Copy each line below containing "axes".

**DATASET CONTENT:**
------------------------------------------------------------

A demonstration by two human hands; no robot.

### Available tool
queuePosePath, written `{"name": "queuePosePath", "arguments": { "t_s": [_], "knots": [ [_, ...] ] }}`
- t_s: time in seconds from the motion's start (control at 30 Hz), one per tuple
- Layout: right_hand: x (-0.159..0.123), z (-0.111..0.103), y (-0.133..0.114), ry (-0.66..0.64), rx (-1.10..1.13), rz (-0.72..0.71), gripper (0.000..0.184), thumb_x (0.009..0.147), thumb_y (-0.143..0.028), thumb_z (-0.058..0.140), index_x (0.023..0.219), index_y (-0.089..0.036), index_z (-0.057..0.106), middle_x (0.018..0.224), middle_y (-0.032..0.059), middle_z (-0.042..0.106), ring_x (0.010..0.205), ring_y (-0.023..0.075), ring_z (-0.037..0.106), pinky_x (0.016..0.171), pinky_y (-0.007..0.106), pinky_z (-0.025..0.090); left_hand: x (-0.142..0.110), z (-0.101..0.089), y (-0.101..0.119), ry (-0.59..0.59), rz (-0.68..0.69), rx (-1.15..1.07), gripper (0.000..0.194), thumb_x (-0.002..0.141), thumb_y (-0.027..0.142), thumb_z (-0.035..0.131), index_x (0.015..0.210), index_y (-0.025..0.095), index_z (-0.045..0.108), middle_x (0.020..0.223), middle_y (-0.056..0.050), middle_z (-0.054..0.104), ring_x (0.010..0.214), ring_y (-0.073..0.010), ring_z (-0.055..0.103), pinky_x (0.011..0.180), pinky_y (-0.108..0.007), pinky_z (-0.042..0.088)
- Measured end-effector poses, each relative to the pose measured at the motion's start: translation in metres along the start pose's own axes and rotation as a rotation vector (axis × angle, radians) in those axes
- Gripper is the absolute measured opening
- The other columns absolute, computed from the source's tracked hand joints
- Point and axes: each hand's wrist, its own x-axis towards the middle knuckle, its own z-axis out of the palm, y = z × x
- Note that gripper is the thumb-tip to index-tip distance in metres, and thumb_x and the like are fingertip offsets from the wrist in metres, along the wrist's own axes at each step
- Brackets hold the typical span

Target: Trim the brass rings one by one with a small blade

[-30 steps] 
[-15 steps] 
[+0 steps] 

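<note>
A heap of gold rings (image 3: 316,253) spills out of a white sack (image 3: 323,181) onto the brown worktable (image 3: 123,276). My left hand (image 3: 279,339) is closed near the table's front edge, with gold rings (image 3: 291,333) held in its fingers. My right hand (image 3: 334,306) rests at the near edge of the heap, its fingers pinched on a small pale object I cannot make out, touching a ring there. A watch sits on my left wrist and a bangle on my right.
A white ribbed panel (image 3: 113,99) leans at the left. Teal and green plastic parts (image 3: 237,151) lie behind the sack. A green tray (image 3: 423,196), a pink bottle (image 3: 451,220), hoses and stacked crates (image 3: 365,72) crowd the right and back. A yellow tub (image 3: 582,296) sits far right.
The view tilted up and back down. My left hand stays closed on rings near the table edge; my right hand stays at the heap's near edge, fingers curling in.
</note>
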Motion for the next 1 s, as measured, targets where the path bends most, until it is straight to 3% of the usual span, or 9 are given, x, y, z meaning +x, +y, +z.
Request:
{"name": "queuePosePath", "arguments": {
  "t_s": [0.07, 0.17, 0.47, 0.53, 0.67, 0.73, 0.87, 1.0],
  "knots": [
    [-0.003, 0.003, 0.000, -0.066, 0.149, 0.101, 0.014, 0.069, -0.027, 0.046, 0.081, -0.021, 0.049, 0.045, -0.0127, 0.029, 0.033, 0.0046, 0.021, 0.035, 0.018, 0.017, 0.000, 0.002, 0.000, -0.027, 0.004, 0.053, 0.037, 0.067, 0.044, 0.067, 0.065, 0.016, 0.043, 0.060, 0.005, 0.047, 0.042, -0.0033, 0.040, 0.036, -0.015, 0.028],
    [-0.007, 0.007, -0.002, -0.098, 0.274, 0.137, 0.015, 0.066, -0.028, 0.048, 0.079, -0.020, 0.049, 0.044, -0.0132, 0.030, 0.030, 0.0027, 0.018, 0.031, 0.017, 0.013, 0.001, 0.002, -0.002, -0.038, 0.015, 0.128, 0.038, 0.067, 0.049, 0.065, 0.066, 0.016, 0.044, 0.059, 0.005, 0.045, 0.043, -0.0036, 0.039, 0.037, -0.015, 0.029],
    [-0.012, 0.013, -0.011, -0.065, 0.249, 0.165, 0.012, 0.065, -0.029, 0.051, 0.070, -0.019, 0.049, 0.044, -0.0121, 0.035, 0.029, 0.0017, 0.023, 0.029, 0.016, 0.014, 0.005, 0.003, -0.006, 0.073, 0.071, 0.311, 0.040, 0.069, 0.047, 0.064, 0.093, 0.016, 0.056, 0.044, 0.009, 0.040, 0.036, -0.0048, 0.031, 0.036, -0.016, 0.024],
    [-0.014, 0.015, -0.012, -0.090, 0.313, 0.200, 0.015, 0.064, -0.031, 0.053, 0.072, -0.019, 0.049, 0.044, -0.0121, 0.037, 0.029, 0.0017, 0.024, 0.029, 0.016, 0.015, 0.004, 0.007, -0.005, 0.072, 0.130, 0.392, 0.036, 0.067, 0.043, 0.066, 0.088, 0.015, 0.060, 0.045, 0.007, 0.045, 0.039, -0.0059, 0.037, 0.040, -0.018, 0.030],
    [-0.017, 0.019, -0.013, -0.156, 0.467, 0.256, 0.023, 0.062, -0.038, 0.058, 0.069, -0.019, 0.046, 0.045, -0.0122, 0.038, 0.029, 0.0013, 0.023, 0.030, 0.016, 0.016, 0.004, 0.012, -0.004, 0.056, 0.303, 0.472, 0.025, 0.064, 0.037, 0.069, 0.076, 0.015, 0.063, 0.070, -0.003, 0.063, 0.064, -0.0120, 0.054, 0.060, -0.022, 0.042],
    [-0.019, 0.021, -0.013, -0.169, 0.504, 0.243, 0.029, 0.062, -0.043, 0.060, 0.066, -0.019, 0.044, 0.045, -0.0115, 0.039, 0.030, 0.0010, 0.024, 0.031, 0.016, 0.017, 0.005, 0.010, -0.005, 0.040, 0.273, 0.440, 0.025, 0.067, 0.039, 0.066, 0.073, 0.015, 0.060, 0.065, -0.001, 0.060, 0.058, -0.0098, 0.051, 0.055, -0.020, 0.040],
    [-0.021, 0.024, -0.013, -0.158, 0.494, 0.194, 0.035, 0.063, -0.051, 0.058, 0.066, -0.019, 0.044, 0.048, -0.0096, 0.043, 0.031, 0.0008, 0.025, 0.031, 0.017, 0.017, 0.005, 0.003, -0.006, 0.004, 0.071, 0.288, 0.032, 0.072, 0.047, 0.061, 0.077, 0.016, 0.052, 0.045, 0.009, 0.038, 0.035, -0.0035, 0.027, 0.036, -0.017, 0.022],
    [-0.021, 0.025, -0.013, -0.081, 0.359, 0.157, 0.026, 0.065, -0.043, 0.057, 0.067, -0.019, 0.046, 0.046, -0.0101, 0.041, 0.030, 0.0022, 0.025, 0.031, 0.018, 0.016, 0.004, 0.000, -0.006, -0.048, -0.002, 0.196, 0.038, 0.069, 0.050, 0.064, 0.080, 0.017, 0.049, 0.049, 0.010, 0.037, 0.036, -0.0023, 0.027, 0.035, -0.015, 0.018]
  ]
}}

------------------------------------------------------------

**TASK RESPONSE:**
- Measured end-effector poses, each relative to the pose measured at the motion's start: translation in metres along the start pose's own axes and rotation as a rotation vector (axis × angle, radians) in those axes
- Point and axes: each hand's wrist, its own x-axis towards the middle knuckle, its own z-axis out of the palm, y = z × x
- Note that gripper is the thumb-tip to index-tip distance in metres, and thumb_x and the like are fingertip offsets from the wrist in metres, along the wrist's own axes at each step

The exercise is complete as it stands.